Local Honey is the third studio album by Brian Fallon, singer/guitarist of American rock band The Gaslight Anthem, released on March 27, 2020, through Lesser Known Records.

Singles
"You Have Stolen My Heart" was released as the lead single from the album on December 9, 2019. "21 Days" was released as the second single from the album on January 17, 2020. "When You're Ready" was released as the third single from the album on March 27, 2020.

Background
Talking about the album, Fallon said, "Every single song is about right now.

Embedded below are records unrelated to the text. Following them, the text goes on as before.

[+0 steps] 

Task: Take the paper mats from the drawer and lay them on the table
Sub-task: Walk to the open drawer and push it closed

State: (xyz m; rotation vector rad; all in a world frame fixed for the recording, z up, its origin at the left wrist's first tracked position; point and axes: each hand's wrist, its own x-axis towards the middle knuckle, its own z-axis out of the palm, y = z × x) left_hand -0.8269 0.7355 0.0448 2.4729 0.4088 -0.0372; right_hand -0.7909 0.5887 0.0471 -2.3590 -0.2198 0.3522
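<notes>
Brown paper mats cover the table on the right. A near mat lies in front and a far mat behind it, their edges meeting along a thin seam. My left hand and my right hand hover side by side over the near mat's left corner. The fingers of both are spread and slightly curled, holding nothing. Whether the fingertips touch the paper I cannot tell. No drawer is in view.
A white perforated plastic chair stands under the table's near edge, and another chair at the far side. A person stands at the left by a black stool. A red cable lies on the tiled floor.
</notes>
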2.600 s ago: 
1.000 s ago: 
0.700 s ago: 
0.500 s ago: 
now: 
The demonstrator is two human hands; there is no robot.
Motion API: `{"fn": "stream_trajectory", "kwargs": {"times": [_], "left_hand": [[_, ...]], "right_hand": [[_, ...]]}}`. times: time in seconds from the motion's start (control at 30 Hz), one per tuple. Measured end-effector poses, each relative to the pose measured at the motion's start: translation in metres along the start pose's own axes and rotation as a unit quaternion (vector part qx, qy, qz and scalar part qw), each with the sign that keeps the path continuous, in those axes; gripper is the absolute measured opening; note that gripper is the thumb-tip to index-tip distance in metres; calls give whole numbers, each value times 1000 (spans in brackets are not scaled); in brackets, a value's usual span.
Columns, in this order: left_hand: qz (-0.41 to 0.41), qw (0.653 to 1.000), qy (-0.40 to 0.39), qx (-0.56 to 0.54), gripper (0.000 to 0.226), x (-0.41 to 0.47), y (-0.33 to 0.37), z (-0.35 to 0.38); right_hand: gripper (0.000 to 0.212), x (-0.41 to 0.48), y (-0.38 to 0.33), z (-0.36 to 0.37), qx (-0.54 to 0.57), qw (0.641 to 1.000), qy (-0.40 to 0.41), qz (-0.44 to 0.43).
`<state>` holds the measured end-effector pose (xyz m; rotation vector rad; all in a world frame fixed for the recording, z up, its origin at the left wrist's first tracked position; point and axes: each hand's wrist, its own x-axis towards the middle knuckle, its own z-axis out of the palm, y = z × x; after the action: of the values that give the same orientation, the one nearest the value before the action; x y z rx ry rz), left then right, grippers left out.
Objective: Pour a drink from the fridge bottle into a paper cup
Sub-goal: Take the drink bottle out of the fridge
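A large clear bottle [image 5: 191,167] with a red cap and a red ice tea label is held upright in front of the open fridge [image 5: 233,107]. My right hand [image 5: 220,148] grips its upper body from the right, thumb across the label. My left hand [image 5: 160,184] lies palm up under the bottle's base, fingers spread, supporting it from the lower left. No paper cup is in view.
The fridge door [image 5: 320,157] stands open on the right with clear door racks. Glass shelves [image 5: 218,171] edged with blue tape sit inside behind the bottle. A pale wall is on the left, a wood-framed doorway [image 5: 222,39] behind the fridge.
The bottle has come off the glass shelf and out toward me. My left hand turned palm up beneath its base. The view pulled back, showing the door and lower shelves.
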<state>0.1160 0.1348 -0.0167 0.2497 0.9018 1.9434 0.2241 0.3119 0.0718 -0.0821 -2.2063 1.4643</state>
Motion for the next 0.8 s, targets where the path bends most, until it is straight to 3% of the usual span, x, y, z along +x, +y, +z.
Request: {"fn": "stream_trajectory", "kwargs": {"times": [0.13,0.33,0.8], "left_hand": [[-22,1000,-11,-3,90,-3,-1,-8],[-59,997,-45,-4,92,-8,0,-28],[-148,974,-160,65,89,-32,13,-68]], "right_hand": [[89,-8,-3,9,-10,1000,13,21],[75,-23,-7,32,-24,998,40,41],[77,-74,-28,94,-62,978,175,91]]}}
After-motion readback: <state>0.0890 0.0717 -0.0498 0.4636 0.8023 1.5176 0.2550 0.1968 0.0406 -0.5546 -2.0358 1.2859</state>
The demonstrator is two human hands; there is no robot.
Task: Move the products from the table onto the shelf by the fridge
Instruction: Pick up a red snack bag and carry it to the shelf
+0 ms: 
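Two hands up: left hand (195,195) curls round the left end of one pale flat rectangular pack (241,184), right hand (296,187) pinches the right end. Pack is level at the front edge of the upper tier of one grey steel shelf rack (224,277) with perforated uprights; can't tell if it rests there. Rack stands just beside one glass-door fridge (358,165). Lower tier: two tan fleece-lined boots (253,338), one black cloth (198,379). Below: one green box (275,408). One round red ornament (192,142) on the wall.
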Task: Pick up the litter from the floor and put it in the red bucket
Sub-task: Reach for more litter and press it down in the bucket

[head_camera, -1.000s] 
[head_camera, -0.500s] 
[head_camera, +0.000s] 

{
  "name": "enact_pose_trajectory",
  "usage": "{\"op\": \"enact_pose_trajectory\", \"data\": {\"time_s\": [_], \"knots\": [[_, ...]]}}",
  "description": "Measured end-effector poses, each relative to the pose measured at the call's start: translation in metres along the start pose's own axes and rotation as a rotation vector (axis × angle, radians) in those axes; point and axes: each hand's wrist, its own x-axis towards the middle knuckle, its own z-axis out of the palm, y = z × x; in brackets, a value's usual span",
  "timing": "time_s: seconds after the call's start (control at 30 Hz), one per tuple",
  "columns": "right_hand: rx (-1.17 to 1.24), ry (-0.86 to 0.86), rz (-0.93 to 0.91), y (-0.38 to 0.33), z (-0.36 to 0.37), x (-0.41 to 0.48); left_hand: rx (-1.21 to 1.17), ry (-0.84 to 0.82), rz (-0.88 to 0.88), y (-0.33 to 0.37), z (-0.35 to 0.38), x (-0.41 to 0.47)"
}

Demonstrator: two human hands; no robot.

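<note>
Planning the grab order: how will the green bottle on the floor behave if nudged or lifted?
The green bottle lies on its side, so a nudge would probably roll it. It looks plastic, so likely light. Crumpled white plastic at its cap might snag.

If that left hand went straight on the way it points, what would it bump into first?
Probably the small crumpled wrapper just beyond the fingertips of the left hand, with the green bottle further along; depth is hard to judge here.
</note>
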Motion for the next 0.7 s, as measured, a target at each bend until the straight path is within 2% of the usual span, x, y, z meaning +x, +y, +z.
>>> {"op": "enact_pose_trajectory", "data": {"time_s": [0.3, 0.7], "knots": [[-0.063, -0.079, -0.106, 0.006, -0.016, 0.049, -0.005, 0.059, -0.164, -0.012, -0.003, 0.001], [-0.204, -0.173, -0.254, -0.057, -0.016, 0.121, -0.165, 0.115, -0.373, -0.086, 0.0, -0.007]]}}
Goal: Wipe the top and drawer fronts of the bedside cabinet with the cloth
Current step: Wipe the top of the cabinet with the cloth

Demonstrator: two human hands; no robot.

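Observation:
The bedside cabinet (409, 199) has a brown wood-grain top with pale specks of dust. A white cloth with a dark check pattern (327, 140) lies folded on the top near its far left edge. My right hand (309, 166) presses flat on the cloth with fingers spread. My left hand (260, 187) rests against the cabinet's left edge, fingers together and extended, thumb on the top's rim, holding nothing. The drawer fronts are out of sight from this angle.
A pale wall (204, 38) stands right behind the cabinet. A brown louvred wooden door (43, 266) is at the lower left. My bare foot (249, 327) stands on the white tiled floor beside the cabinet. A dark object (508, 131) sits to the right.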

There’s nothing on this record that has to do with the past or even the future, it just has to do with the moments that are presented and things that I’ve learned and I’m finding in my day to day. This record is 100 percent about the day today. It’s not about these glorious dreams or miserable failures, it’s just about life and how I see it."

Critical reception

Local Honey received generally positive reviews from music critics. At Metacritic, which assigns a normalised rating out of 100 to reviews from mainstream publications, the album received an average score of 77, based on nine reviews, indicating "generally favorable reviews".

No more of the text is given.